The 2019–20 season was Blackburn Rovers' 132nd season as a professional football club and it participated in the Championship for a second consecutive season. Along with competing in the Championship, the club also participated in the FA Cup and the EFL Cup. The season covered the period from 1 July 2019 to 22 July 2020.

Summer activity

May

On 11 May, Rovers announced that young defender Matthew Platt had signed a new one-year contract with the club until the summer of 2020.

On 14 May, Rovers reached decisions regarding players whose contracts are due to expire on 30 June.

Goalkeeper Jayson Leutwiler has been informed that the option to extend his registration by a further year to June 2020 has been taken up by the club.

Discussions are currently taking place with Craig Conway, Jack Rodwell and Ben Gladwin regarding the possibility of extending their stays at Ewood Park.

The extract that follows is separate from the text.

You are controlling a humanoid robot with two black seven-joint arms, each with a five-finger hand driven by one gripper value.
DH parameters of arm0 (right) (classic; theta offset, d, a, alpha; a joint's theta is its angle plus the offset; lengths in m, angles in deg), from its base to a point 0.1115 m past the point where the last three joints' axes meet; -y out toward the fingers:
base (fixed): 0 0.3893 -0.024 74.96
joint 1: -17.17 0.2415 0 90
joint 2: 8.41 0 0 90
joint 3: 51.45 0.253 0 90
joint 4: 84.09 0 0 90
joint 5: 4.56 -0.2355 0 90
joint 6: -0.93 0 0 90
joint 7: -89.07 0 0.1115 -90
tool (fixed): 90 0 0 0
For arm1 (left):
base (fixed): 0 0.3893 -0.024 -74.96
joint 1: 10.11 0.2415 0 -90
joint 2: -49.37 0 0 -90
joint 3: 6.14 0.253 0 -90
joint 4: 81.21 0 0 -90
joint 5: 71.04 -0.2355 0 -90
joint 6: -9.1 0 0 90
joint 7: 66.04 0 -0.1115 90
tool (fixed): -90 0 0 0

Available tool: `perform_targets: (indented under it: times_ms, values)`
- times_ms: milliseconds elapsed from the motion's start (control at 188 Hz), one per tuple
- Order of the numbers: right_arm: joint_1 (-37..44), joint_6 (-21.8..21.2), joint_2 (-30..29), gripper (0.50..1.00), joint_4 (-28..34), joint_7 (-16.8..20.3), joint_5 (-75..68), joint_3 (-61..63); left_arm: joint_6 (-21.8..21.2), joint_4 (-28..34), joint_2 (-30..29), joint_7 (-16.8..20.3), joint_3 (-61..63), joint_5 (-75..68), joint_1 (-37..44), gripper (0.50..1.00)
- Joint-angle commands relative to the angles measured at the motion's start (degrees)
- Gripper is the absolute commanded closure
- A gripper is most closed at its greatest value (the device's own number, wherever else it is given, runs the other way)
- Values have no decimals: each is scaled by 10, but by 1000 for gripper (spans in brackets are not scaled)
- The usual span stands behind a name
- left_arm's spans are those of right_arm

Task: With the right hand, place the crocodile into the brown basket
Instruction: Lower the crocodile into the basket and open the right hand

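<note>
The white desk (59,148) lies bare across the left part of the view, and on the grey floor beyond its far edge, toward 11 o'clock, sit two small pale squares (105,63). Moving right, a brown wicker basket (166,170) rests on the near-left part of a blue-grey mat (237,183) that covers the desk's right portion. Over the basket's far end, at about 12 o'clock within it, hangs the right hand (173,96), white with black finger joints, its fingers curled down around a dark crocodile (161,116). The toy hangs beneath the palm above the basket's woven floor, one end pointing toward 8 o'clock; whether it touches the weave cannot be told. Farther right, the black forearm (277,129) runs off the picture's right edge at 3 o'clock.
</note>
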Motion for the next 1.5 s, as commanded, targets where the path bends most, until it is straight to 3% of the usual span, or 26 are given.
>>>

Paul Downing, Jack Doyle, Lewis Mansell, Charlie Albinson, George Wilson (scholar) and Kyle Connell (scholar) will not be retained by the club upon the expiration of their current contracts at the end of next month.

On 25 May, Craig Conway announced via his Twitter account  that he would be departing the club at the end of his current contract, bringing an end to his 5 & half year stay at the club.

June

On 13 June, Partick Thistle announced Lewis Mansell will join the club on 1 July when his Rovers contract ends, Mansell had previously been on loan at the club.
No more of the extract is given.